See what we were taught, for the last 10 or so years, is that it's not possible to buy your dream home right up. You have to buy a starter home first then climb the ladder (i.e capital gains and so on)

I think we're forgetting that pretty much every first home buyer of the last 10 years has bought a "starter home" and has planned on trading up in the near future. Prices had reached a point where it simply wasn't possible to buy a nice home right off the bat, you HAD to buy a starter home, and even they were taking off.

So prices falling... inconceivable. It just doesn't work like that. In fact, the advice given to recent buyers now is, hold tight, tough out the bad times, keep paying off that home, and just be glad you have a home. Are people that fickle, they'd forget why they even bought that crap house and start to love it, because people told them to? Or will the housing market become a victim of its own fear-driven homeowners who will panic-sell as fast as they panic-bought.

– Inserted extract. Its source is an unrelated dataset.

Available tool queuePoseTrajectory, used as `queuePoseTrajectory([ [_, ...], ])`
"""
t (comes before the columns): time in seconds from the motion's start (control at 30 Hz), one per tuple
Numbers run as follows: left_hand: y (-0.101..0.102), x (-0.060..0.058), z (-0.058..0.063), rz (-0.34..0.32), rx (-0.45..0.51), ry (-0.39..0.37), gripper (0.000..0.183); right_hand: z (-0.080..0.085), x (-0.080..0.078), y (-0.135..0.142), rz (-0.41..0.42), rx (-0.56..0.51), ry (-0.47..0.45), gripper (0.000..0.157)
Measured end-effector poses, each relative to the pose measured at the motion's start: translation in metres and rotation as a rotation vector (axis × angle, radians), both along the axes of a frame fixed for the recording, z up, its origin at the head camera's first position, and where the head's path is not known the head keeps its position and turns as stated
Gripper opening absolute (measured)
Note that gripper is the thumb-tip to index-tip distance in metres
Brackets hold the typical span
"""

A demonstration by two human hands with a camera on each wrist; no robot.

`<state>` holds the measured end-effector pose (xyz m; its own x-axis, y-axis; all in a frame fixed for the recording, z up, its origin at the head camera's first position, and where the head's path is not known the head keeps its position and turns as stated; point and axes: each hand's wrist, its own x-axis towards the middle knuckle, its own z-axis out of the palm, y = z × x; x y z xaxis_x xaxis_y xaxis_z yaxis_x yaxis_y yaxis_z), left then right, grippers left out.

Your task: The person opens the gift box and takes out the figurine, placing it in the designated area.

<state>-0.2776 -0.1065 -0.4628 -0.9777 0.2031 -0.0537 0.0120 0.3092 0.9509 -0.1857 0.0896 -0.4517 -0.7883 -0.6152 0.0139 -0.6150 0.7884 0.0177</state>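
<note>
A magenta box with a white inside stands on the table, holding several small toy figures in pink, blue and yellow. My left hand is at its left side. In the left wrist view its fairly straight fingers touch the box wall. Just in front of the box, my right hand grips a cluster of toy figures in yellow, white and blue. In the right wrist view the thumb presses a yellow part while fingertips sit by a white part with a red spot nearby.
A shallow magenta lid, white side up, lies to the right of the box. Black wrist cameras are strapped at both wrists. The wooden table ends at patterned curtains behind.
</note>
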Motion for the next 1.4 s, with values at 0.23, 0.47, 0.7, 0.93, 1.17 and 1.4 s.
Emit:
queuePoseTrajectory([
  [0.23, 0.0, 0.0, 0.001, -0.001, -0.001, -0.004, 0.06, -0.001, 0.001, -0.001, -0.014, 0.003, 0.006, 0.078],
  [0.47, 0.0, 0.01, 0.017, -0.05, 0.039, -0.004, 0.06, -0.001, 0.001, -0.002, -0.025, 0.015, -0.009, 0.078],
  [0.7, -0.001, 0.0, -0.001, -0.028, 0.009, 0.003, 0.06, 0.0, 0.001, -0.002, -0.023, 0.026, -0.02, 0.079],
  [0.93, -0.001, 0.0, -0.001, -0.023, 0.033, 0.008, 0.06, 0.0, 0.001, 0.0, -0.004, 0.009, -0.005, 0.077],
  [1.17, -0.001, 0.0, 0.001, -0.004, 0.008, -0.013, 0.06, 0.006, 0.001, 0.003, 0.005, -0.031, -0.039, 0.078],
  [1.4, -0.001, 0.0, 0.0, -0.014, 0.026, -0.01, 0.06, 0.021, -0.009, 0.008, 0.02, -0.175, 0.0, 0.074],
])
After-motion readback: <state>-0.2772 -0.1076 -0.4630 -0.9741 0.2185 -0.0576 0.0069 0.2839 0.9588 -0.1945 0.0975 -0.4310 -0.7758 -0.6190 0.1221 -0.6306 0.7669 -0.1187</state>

If homeowners are presented with arguments from real estate professionals, like "the best time to buy is today, house prices always go up" in good times, and "don't sell, tough it out" in bad times, they HAVE to conclude that it's not good advice at all. It's just using you to prop up house prices for the benefit of those in the game. 

Real advice would be "Sell your first starter home, since house prices will fall, you can keep the capital gains then buy your dream home when its price falls too"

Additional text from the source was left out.